Free Our Internet could learn a thing or two from Feld, who has worked in telecommunications policy long enough to remember when Republicans used to support net neutrality before the Tea Party takeover allowed the telecom lobby to put the issue on its deregulatory wish list.
For starters, it was the FCC, not Congress, that imposed net neutrality rules on internet service providers. Companies in charge of the physical wiring that brings us the internet clearly fall under the agency's jurisdiction, but social media sites and search engines do not, at least under current federal statutes. Reinstating net neutrality at the FCC is not the same as giving Facebook a free pass to censor content.

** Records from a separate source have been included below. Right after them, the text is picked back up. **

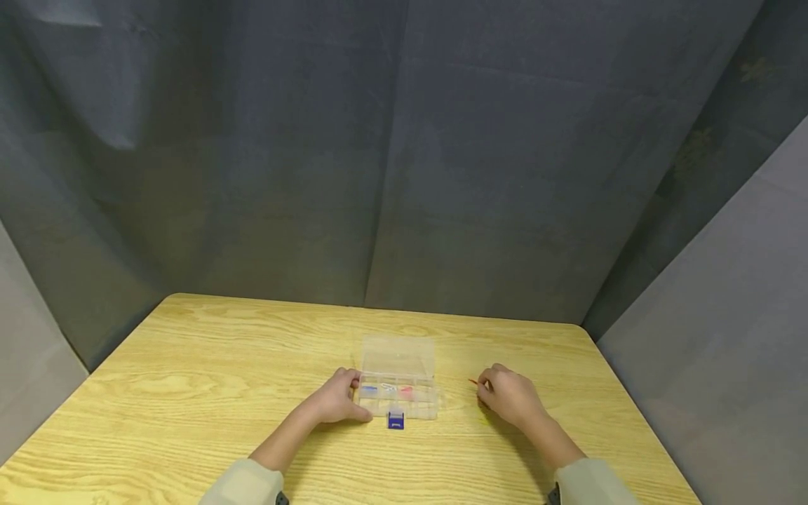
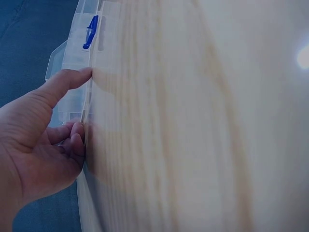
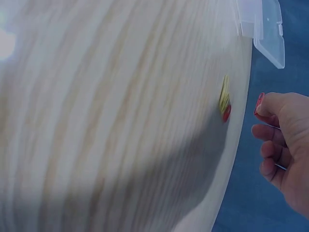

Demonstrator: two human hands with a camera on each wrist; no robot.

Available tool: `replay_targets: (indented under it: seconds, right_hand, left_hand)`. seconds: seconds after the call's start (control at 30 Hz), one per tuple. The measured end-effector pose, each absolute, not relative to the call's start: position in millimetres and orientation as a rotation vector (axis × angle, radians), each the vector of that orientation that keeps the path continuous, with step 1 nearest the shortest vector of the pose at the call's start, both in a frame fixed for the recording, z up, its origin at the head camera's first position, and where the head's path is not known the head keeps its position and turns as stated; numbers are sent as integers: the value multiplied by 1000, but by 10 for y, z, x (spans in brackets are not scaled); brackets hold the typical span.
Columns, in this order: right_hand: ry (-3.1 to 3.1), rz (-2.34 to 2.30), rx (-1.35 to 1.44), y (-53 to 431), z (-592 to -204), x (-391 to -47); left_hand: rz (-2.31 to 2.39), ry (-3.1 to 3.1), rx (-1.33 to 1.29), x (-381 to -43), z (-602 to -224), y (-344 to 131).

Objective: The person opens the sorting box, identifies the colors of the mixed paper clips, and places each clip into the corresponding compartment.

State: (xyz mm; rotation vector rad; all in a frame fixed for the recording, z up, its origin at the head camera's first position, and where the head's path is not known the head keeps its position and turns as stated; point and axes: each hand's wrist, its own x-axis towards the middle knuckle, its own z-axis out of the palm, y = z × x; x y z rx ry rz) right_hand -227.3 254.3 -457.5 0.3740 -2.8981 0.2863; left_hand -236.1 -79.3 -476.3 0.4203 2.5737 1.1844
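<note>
A clear plastic compartment box (image 1: 419, 412) stands on the table with its lid (image 1: 398, 356) open toward the back. My left hand (image 1: 337, 400) holds its left end, thumb at the front corner (image 2: 38, 130) and the other fingers curled at the side. Blue clips (image 1: 369, 389), white clips (image 1: 388, 387) and red clips (image 1: 407, 391) lie in separate back compartments. To the right of the box, my right hand (image 1: 510, 396) pinches a red paper clip (image 3: 259, 104) between thumb and forefinger, above the table.
Beneath the right hand lie yellow paper clips (image 3: 224, 99) with a red one (image 3: 227, 113) beside them. A blue latch (image 1: 395, 421) sticks out at the box front. The wooden table (image 1: 221, 365) ends at a dark curtain (image 1: 284, 175).
</note>
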Motion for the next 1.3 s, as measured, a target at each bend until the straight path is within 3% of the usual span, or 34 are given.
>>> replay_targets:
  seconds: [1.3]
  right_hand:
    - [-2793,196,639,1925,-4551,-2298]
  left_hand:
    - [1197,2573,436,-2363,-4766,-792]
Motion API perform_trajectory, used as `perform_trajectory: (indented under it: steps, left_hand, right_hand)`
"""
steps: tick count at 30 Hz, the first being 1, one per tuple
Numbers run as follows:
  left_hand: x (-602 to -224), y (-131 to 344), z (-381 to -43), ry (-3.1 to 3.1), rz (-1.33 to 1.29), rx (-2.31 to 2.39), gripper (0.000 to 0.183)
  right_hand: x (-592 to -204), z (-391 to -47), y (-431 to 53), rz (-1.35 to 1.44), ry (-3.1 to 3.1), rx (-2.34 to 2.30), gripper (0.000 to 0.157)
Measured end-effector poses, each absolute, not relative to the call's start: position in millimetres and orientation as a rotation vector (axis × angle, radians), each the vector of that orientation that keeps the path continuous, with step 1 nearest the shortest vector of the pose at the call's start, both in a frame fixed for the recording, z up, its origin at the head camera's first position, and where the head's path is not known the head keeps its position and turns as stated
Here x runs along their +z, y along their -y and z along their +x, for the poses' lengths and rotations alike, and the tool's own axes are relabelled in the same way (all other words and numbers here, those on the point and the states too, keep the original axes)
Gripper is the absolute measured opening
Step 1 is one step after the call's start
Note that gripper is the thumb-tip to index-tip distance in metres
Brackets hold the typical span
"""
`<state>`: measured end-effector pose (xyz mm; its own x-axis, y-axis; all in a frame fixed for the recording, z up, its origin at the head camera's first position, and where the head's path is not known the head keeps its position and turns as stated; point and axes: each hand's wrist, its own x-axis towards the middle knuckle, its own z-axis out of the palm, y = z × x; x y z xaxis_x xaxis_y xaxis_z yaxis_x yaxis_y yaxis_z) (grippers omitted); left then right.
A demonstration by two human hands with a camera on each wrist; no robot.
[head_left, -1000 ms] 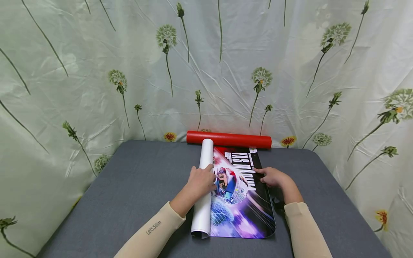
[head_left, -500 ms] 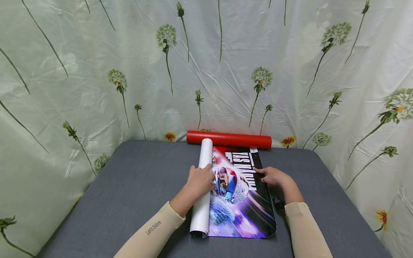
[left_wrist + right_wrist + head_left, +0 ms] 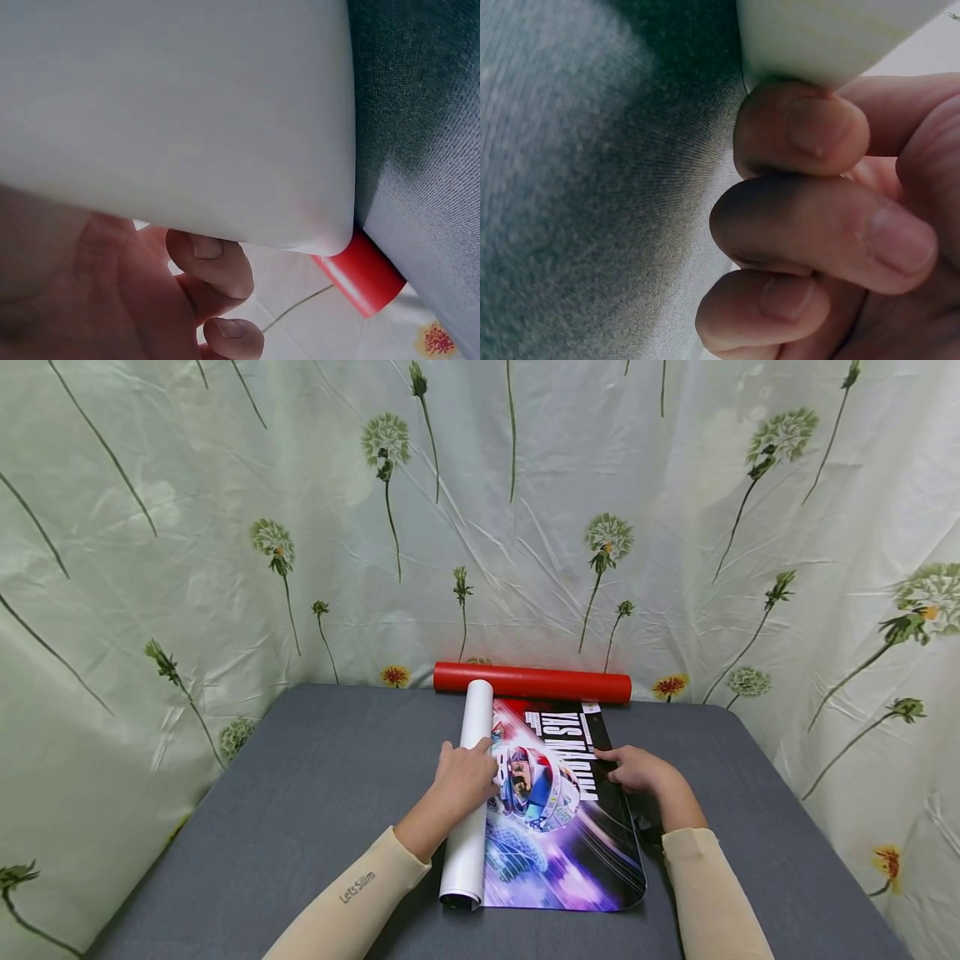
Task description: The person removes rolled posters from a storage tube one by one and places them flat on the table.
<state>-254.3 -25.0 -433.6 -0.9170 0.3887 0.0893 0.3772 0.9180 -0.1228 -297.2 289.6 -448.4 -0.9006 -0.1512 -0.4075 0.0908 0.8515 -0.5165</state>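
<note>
Slightly leftward, your left hand (image 3: 467,774) has shifted with the white roll (image 3: 465,860), and a little more of the poster (image 3: 551,860) lies flat than a second ago. Your left fingers, curled over, grasp the roll, which runs near to far on the grey table (image 3: 337,777). Right of it, the printed side faces up; beyond, along the far edge, lies a red tube (image 3: 532,683). Your right hand (image 3: 639,770) pinches the poster's right edge, fingers bent beneath.
</note>
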Motion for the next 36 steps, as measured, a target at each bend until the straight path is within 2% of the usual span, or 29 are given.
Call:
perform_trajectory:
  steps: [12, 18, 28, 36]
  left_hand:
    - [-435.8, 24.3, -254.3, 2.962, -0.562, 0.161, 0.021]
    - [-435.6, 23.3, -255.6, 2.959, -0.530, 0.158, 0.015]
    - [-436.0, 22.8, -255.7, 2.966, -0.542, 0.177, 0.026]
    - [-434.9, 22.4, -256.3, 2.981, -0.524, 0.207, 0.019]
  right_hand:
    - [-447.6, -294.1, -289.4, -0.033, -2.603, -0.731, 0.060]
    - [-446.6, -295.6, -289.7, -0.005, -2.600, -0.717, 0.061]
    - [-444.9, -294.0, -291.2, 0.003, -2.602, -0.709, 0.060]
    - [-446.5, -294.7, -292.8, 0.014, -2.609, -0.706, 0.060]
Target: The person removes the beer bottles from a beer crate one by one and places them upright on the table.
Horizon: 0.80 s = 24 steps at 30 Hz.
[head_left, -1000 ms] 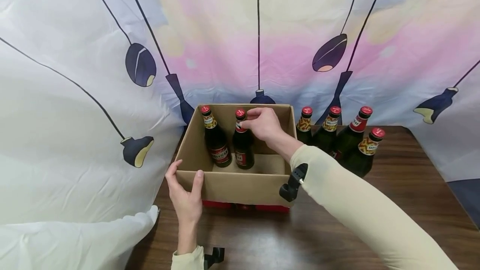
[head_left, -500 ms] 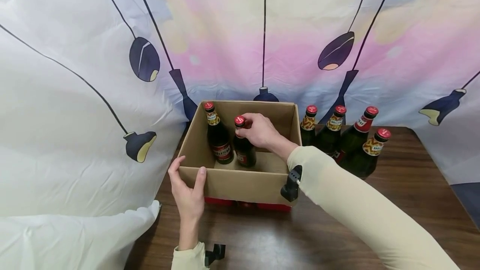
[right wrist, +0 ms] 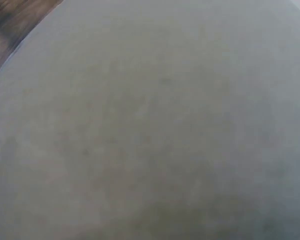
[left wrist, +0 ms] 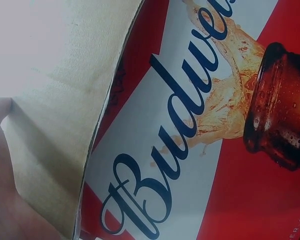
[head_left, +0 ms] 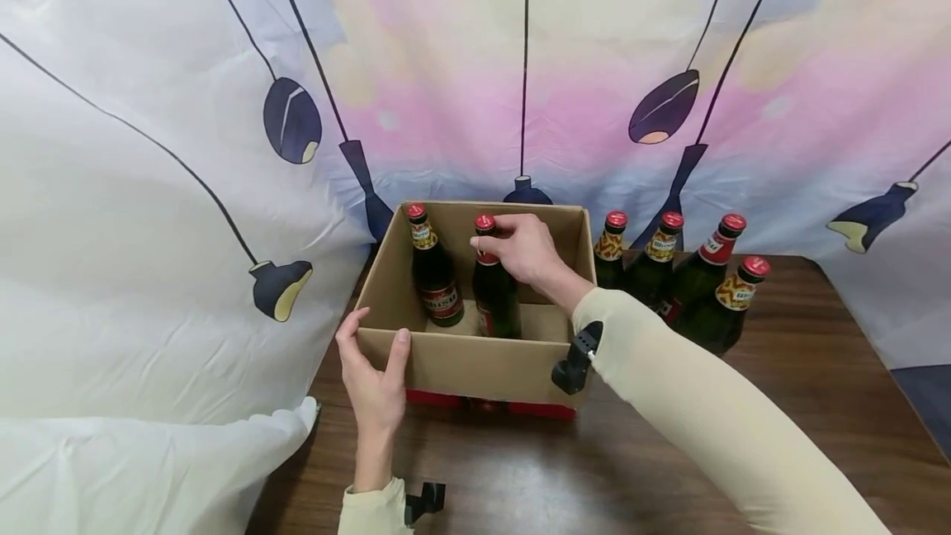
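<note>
In the head view, an open cardboard box [head_left: 490, 362] stands on the table. My left hand [head_left: 377, 386] grips its left front corner, thumb on the front flap. In the left wrist view, part of the left hand [left wrist: 10, 185] touches the bare inside of the flap beside the printed red and white box wall [left wrist: 160, 155]. Inside the box, my right hand [head_left: 526, 250] pinches a dark beer bottle [head_left: 496, 295] by its neck, just below the red cap. Another beer bottle [head_left: 437, 283] stands to its left in the box. A blurred pale surface [right wrist: 150, 120] fills the right wrist view, hiding that hand.
Several beer bottles [head_left: 702, 287] with red caps stand close together on the wooden table [head_left: 810, 370], just right of the box. Behind hangs a printed cloth [head_left: 594, 40] with a lamp pattern. White fabric [head_left: 149, 469] drapes at the left table edge.
The right hand has taken hold of the bottle's neck, and the bottle has shifted a little to the right within the box. The left hand keeps its grip on the box corner.
</note>
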Tool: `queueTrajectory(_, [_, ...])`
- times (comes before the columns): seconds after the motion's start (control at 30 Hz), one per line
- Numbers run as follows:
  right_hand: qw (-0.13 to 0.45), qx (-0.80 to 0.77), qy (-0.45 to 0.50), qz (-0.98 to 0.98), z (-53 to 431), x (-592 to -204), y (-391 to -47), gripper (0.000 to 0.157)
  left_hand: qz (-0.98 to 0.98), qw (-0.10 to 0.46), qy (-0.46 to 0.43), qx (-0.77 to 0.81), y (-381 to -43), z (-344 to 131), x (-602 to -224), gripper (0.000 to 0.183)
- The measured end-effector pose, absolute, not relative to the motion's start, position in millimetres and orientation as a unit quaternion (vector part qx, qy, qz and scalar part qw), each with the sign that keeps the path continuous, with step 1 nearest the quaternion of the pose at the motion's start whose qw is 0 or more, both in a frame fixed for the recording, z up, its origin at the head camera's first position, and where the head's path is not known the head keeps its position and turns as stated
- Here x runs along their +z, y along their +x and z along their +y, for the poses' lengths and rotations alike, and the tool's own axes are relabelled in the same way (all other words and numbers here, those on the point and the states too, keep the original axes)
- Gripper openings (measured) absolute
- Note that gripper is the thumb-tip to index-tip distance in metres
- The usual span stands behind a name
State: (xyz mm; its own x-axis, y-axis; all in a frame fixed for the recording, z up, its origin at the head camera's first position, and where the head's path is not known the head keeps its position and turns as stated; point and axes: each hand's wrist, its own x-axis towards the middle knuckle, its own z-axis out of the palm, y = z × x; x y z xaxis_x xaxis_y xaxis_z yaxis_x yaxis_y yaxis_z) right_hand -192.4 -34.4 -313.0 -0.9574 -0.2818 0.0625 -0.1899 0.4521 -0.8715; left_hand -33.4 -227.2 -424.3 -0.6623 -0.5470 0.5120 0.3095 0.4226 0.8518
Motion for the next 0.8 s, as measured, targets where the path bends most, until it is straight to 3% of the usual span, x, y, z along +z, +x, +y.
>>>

"Who controls access to the entire communications network, that's a very different issue than what are the platforms (on that network) where these ideas are discussed," Feld said.
There are only so many fiber lines and cable wires that physically connect us to the internet, which explains why internet service providers enjoy monopolies and duopolies in many markets, leaving consumers with few choices. Once online, however, consumers can choose whether to use Facebook, Google or any number of competing services.
Large numbers of people do choose the major platforms, providing the data necessary to create powerful search engines and global social networks. The sheer popularity of Facebook, Google and YouTube also gives the companies behind the platforms power to control how large numbers of people access information and interact with each other, raising real questions about how to hold them accountable in the public square.
"I don't have to make up conspiracy theories to show how people do cyber bulling or manipulate news and information everyday [on social media]," Feld said. "It's a question we need to answer, but you don't answer it by treating it as some sort of revenge for net neutrality. You deal with it by actually looking at the problem."
Should Twitter be required to remove hate speech from its network, or recognize a racist troll's right to free speech? Is hate speech the same as harassment? Facebook and Google remain largely unregulated. Should Congress empower the FCC to regulate them, or change antitrust law so the Federal Trade Commission can break up networks when they get too big? Feld said these are the real questions facing lawmakers and the Zuckerbergs of the world, but in casting themselves as victims, conservatives seem to be missing the point.